◆ YOUR INSTRUCTIONS ◆
Write out the data word for word and omit every picture.

◆ DATA BELOW ◆

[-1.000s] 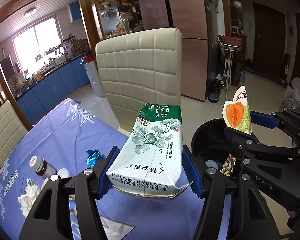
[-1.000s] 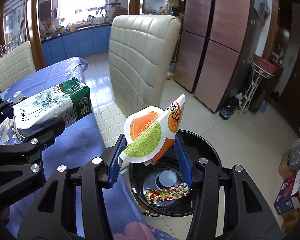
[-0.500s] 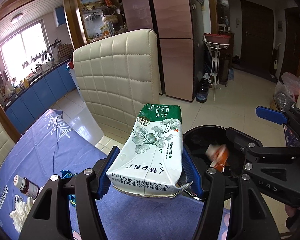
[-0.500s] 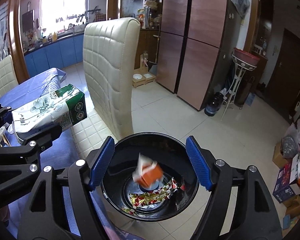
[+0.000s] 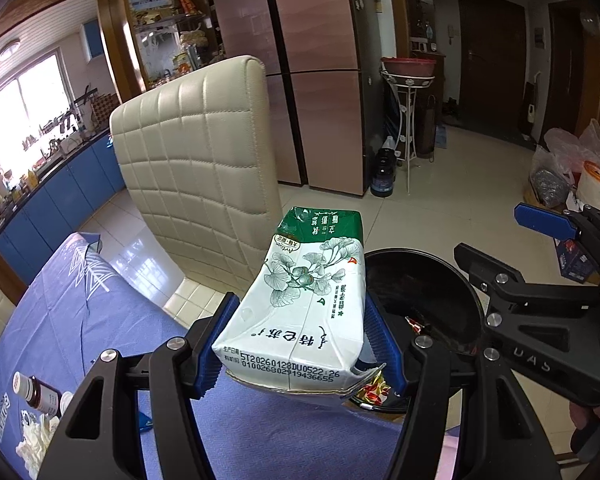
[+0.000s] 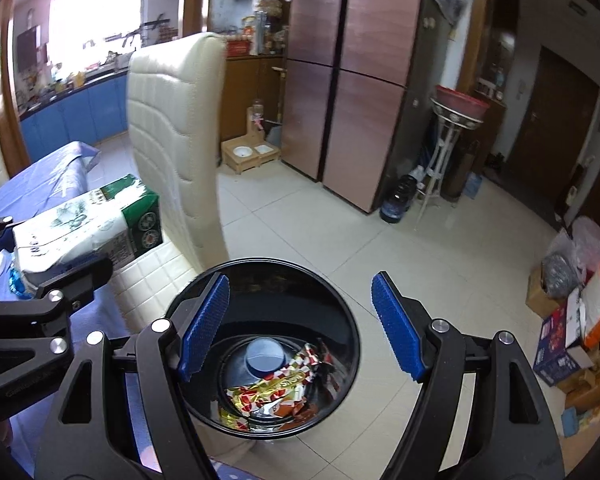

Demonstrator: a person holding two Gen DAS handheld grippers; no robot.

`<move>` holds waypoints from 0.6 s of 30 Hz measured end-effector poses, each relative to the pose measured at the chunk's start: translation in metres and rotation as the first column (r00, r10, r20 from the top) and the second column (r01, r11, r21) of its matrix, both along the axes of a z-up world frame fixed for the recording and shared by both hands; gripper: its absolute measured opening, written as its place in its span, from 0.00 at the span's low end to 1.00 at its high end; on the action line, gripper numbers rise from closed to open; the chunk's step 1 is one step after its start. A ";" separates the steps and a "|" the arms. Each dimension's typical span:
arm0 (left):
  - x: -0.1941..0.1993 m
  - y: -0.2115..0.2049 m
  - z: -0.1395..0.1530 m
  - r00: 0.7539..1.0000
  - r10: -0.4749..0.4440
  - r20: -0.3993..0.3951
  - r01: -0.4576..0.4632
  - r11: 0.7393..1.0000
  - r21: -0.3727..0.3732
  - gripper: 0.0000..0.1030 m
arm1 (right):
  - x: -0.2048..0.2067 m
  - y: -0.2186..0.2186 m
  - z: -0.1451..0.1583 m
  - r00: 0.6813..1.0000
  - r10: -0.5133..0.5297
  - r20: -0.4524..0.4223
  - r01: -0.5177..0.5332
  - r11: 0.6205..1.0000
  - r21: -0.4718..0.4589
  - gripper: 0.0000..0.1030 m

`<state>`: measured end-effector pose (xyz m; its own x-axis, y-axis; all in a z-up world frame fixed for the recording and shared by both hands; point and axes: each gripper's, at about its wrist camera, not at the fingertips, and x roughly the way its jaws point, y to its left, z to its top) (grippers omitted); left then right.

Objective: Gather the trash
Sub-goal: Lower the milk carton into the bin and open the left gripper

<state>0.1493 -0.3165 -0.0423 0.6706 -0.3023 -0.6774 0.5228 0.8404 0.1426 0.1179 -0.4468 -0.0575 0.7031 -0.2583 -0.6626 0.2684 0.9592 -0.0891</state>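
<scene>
- 2 grippers show at once: the left gripper (image 5: pixel 300 344) has its jaws clamped on a white-and-green milk carton (image 5: pixel 304 300), 1 blue pad pressed on each long side.
- The carton lies tilted, green end pointing away, printed date code nearest the camera, its near bottom flap torn and hanging loose.
- It hangs above the edge of the tabletop (image 5: pixel 80 320), covered in a blue cloth, just beside the rim of a black trash bin (image 5: pixel 440 280) on the tiled floor.
- The right gripper (image 6: pixel 300 328) hovers above the bin (image 6: pixel 340 308); its jaws stand wide apart with nothing between the blue pads.
- Seen through that gap, the bin holds a pale blue cup (image 6: pixel 265 354), shiny red-and-gold wrappers (image 6: pixel 272 388) and an orange-and-white package (image 6: pixel 288 402) at the bottom.
- On the tabletop, at the lower left of the left wrist view, lie a brown medicine bottle (image 5: pixel 34 390) with a white cap and crumpled white tissue (image 5: pixel 34 438).
- 1 cream quilted chair (image 5: pixel 196 168) stands against the tabletop edge, beside the bin.
- Behind it stand a copper-coloured fridge (image 5: pixel 320 72) and a white wire stand carrying a red basin (image 5: pixel 408 66).
</scene>
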 end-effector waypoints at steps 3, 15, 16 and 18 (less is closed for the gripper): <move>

◆ RESPONSE TO THIS TASK ◆
[-1.000s] 
[-1.000s] 
[-0.500s] 
[-0.500s] 
[+0.000s] 
[+0.000s] 

Demonstrator: a person holding two Gen DAS handheld grippers; no robot.

`<move>` holds waypoints from 0.6 s of 30 Hz measured end-effector poses, each relative to the pose measured at the chunk's start: translation in metres and rotation as the first column (r00, r10, r20 from the top) and the second column (r01, r11, r21) of its matrix, both along the axes of a z-up world frame fixed for the recording and shared by both hands; gripper: its absolute measured opening, written as its place in its span, from 0.00 at the span's low end to 1.00 at its high end; on the action line, gripper numbers rise from closed to open; the chunk's step 1 is one step after its start. A ";" separates the steps and a "|" the arms. Each dimension's typical span:
arm0 (left):
  - x: -0.1941..0.1993 m
  - y: -0.2115..0.2049 m
  - z: -0.1395..0.1530 m
  - r00: 0.7539..1.0000
  - r10: -0.4749..0.4440
  - r20: -0.3993..0.3951
  - r01: -0.4576..0.4632
  - r11: 0.7393..1.0000
  - r21: -0.3727..0.3732
  - gripper: 0.0000..0.1030 m
arm1 (right):
  - x: -0.2048..0.2067 m
  - y: -0.2186..0.2186 m
  - z: -0.1451..0.1583 m
  - r00: 0.6813..1.0000
  - r10: -0.5133..0.5297
  - r20: -0.4524..0.4223
  - r01: -0.5177..0.5332
  - r11: 0.6205..1.0000
  - r21: -0.4718..0.4589
  - gripper: 0.0000..0.1030 m

`<state>`: measured end-effector pose (xyz m; its own x-axis, y-axis; all in a z-up world frame fixed for the recording and shared by both hands; point and axes: each gripper's, at about its wrist camera, not at the fingertips, and x roughly the way its jaws point, y to its left, z to its top) (grippers omitted); left then right.

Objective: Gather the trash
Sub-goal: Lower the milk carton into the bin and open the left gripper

<state>0.1493 -0.3165 -0.0423 0.6706 -0.3023 -0.6774 0.5228 0.8404 0.1426 0.1179 -0.4468 -0.0575 0.7031 -0.2583 -0.6626 0.2684 0.9592 -0.0891</state>
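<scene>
- 2 grippers show at once: the left gripper (image 5: pixel 300 344) has its jaws clamped on a white-and-green milk carton (image 5: pixel 304 300), 1 blue pad pressed on each long side.
- The carton lies tilted, green end pointing away, printed date code nearest the camera, its near bottom flap torn and hanging loose.
- It hangs above the edge of the tabletop (image 5: pixel 80 320), covered in a blue cloth, just beside the rim of a black trash bin (image 5: pixel 440 280) on the tiled floor.
- The right gripper (image 6: pixel 300 328) hovers above the bin (image 6: pixel 340 308); its jaws stand wide apart with nothing between the blue pads.
- Seen through that gap, the bin holds a pale blue cup (image 6: pixel 265 354), shiny red-and-gold wrappers (image 6: pixel 272 388) and an orange-and-white package (image 6: pixel 288 402) at the bottom.
- On the tabletop, at the lower left of the left wrist view, lie a brown medicine bottle (image 5: pixel 34 390) with a white cap and crumpled white tissue (image 5: pixel 34 438).
- 1 cream quilted chair (image 5: pixel 196 168) stands against the tabletop edge, beside the bin.
- Behind it stand a copper-coloured fridge (image 5: pixel 320 72) and a white wire stand carrying a red basin (image 5: pixel 408 66).
</scene>
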 end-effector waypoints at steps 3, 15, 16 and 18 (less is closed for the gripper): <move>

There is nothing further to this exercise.